I walked in from the garage to find Eva, my 7 year old, sitting there with a bloodied paper towel to her forehead. She saw me and started crying. I walked in and dropped my bags looking around for my husband while asking “What happened?”
It was a Friday and we had plans for the evening. The Weatherman asked the girls to start picking up their toys before I got home so that we might make a quick turnaround out the door and off to the Cider Mill. My 7 year old, always the big sister, asked our sweet Sofia to pick up her toys. Perhaps it was a matter of tone or a too short nap, but Sofia wasn’t so sweet in her response. She chucked her Minnie Mouse sippy cup perfectly at Eva’s head. The girl has an arm and a temper. And, now her sister has a divet in her beautiful, once flawless forehead. One day when she’s older and vanity wins over I’ll tell her it adds character.
I polled a few friends and decided the better response was a quick trip to urgent care – I was praying she wouldn’t need stitches but secretly believed that wasn’t the case. Fortunately, I was wrong this time around and we walked out about an hour later with three layers of medical grade super glue holding that precious forehead together and the promise of ice cream for dinner.
Our sweet Sofia was disciplined for her transgressions and apologies were offered. Violence is not an appropriate way to deal with one’s problems or irritants. Neither are temper tantrums.
But truth be told, I chuckled a bit. And maybe was a little jealous.
Sometimes I want to chuck a sippy cup too.
But my sippy cup might look more like a check book, or a day planner, or the puppy I pleaded for to get. It might look the bed that needs to be made or the laundry piling in my basket.

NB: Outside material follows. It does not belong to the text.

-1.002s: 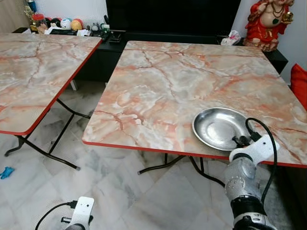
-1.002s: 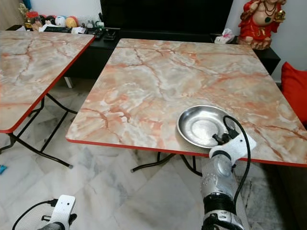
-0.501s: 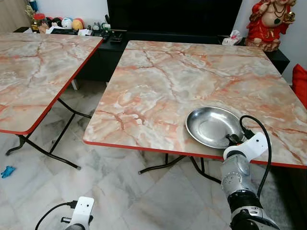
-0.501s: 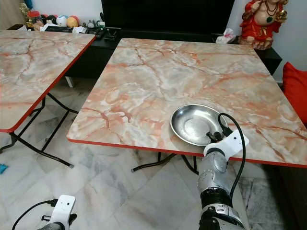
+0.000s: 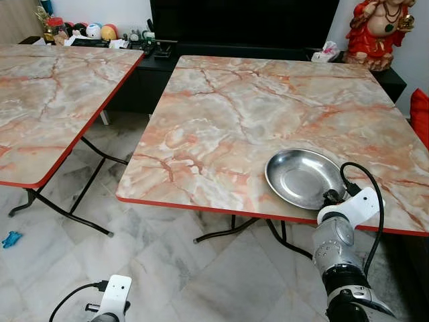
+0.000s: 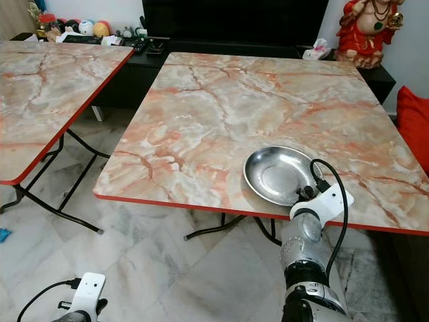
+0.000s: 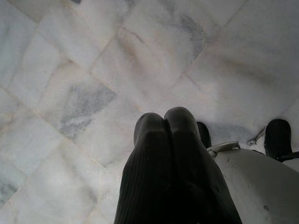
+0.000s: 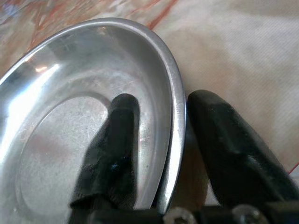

Sometimes I just want to chuck it all.
Sometimes I don’t want other people telling me what to do or having expectations for or of me.
But if violence and temper tantrums don’t work for a two year old; they most certainly won’t work for a 40 year old.
And so then that’s when I find myself needing room to breathe. Needing space. Blank space. Quiet space. And the first verse I ever designated as a “life verse” comes back to me:
Be still and know that I am God.
So tonight after fighting the kids at bedtime, or when everyone is running late tomorrow morning, take a moment to breathe. Close your eyes and hear Him. Take a breath in and focus on the stillness. Tune out the cries about bed time and homework folders. Exhale knowing that He is God. Exhale knowing that He is in control and it’s okay that you’re not.